**INPUT DATA**
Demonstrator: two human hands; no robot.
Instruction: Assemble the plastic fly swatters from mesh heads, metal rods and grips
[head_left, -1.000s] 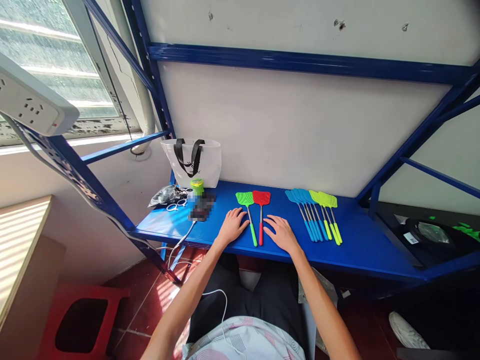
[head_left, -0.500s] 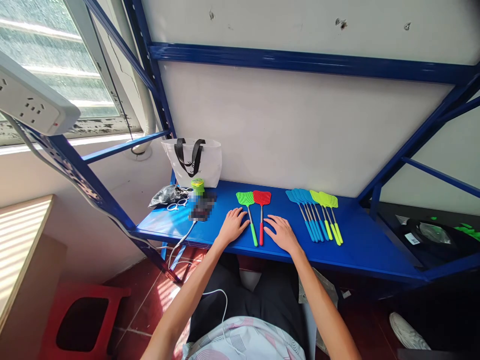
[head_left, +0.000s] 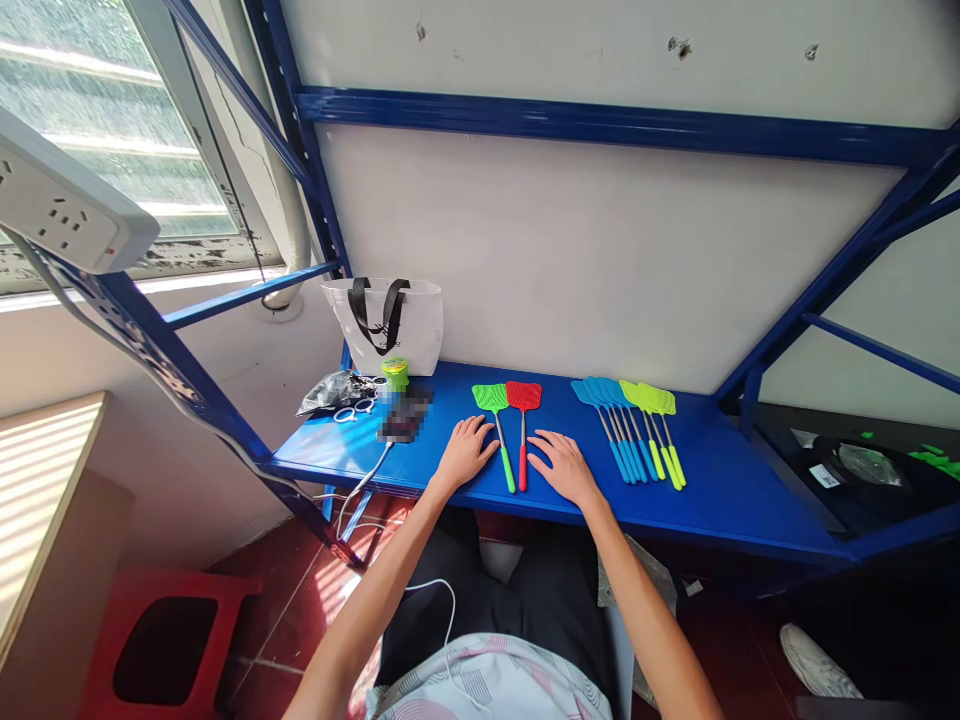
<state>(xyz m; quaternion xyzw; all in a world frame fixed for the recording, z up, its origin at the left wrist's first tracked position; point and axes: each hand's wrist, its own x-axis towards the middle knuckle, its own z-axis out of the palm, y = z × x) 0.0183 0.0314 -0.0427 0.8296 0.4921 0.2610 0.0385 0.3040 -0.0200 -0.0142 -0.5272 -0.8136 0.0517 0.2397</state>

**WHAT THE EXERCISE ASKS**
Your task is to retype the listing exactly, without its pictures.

**EXERCISE RESULT**
Demonstrator: two human hands; no robot.
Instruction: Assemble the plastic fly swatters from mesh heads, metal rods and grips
[head_left, -1.000s] 
[head_left, -0.500s] 
[head_left, +0.000s] 
<state>(xyz m; quaternion xyzw; all in a world frame fixed for the recording, z up, its origin at the left wrist's first tracked position; point and axes: each hand's wrist, its own x-axis towards the middle knuckle, its own z-axis out of the palm, y = z × x) 0.0183 0.0314 -0.0427 0.8296 0.4921 0.2610 0.0385 0.3040 -0.0200 -0.0142 -0.5272 -0.8136 0.0517 0.2397</state>

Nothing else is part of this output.